→ Problem:
Lines from the top of the listing down to the one with "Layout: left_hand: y", inclusive, are to be copied exactly.

→ Source material:
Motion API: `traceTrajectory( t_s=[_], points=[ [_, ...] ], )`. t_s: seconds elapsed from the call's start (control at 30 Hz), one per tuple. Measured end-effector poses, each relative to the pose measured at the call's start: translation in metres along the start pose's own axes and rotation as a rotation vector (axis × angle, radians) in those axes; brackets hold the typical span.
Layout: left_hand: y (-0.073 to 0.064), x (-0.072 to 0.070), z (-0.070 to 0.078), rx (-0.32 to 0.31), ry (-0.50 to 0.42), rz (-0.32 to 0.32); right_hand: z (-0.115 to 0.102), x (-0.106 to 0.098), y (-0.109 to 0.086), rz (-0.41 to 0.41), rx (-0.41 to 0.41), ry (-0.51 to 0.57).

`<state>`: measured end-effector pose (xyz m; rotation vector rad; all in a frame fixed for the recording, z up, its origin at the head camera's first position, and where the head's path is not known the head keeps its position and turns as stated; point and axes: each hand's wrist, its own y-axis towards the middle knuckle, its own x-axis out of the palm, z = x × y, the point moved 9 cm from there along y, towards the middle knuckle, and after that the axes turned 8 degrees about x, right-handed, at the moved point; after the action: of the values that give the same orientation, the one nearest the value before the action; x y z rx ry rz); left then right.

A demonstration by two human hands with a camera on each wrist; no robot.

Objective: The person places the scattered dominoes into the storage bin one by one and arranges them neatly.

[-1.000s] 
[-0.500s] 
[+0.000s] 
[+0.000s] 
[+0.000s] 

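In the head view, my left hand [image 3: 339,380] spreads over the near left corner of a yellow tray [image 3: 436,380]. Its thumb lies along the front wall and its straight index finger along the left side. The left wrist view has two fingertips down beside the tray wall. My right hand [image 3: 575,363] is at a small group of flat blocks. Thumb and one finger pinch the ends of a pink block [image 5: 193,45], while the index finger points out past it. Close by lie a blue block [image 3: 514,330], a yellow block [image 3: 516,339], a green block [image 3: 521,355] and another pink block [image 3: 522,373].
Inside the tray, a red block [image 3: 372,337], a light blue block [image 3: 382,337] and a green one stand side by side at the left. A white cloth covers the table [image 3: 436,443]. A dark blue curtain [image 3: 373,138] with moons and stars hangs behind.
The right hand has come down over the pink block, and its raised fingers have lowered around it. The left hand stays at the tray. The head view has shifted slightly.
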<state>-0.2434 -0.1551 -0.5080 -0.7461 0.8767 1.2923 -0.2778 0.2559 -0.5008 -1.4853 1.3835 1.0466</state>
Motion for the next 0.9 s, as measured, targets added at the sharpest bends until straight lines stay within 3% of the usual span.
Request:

→ Written solution:
Motion API: `traceTrajectory( t_s=[_], points=[ [_, ...] ], )`. t_s: seconds elapsed from the call's start (control at 30 Hz), one per tuple. Measured end-effector poses, each relative to the pose measured at the call's start: translation in metres along the start pose's own axes and rotation as a rotation vector (axis × angle, radians) in those axes; brackets hold the typical span.
Layout: left_hand: y (-0.073 to 0.064), x (-0.072 to 0.070), z (-0.070 to 0.078), rx (-0.32 to 0.31), ry (-0.50 to 0.42), rz (-0.32 to 0.32); right_hand: z (-0.115 to 0.102), x (-0.106 to 0.098), y (-0.109 to 0.086), rz (-0.41 to 0.41), rx (-0.41 to 0.41), ry (-0.51 to 0.57).

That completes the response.